*BRIEF*
Each line of the listing below that includes "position" should be reported.

*SUPPLIED MATERIAL*
--- START ---

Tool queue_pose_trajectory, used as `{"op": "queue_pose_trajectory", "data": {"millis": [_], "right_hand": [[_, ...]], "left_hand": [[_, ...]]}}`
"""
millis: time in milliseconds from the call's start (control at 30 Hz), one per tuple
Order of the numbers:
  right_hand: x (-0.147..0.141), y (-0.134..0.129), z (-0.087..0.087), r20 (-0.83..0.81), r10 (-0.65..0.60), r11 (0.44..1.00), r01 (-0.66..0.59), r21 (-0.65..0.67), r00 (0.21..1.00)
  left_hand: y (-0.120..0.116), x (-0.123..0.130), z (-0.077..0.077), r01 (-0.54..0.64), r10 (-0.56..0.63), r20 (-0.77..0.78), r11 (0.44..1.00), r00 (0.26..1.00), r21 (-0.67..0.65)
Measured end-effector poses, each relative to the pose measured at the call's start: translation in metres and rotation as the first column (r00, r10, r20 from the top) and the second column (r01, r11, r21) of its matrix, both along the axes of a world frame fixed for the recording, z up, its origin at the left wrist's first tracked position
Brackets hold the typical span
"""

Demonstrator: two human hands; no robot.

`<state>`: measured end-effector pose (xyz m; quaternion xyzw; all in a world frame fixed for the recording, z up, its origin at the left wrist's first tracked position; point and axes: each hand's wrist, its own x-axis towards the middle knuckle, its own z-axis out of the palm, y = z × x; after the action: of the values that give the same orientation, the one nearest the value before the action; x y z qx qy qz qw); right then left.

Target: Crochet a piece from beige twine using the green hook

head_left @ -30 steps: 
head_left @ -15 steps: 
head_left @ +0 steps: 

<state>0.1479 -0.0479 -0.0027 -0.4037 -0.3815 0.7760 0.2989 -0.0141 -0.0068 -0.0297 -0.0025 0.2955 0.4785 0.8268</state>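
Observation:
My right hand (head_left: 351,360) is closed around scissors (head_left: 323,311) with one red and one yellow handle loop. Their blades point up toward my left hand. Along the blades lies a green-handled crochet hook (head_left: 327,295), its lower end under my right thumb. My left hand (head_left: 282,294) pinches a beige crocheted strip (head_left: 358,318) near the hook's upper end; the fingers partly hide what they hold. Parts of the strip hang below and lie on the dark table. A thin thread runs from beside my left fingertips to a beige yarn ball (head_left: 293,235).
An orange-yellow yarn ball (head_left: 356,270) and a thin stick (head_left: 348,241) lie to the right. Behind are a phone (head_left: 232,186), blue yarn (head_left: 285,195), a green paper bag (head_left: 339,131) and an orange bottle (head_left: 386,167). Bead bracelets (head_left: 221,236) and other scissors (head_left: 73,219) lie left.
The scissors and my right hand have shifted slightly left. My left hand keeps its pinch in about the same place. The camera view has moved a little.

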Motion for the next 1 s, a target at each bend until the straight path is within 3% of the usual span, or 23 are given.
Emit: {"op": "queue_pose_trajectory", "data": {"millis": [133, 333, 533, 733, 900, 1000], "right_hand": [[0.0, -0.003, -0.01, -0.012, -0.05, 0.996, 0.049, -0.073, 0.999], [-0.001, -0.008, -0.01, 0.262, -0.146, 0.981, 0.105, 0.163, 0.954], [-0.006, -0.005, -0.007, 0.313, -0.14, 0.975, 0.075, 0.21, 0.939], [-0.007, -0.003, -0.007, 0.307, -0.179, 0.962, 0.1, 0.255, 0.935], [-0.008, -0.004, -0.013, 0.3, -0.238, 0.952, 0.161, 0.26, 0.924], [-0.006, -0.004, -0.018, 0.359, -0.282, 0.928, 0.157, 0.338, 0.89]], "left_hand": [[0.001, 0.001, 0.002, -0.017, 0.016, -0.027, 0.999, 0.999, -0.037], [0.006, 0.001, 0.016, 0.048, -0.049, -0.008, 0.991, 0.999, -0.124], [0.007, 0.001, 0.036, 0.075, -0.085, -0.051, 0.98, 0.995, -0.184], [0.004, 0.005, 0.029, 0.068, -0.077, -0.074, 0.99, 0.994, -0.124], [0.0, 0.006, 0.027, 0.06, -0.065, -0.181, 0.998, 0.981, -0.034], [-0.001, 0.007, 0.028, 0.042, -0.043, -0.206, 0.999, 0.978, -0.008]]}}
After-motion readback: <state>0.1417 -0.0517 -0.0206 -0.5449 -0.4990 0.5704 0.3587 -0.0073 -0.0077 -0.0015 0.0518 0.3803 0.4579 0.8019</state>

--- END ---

*EXERCISE RESPONSE*
Measured end-effector poses, each relative to the pose measured at the call's start: translation in metres and rotation as the first column (r00, r10, r20 from the top) and the second column (r01, r11, r21) of its matrix, both along the axes of a world frame fixed for the recording, z up, its origin at the left wrist's first tracked position
`<state>`: measured end-effector pose (xyz m; quaternion xyzw; all in a world frame fixed for the recording, z up, its origin at the left wrist's first tracked position; point and axes: each hand's wrist, its own x-axis towards the middle knuckle, its own z-axis out of the palm, y = z × x; after the action: of the values that give the same orientation, the one nearest the value before the action; x y z qx qy qz qw); right then left.

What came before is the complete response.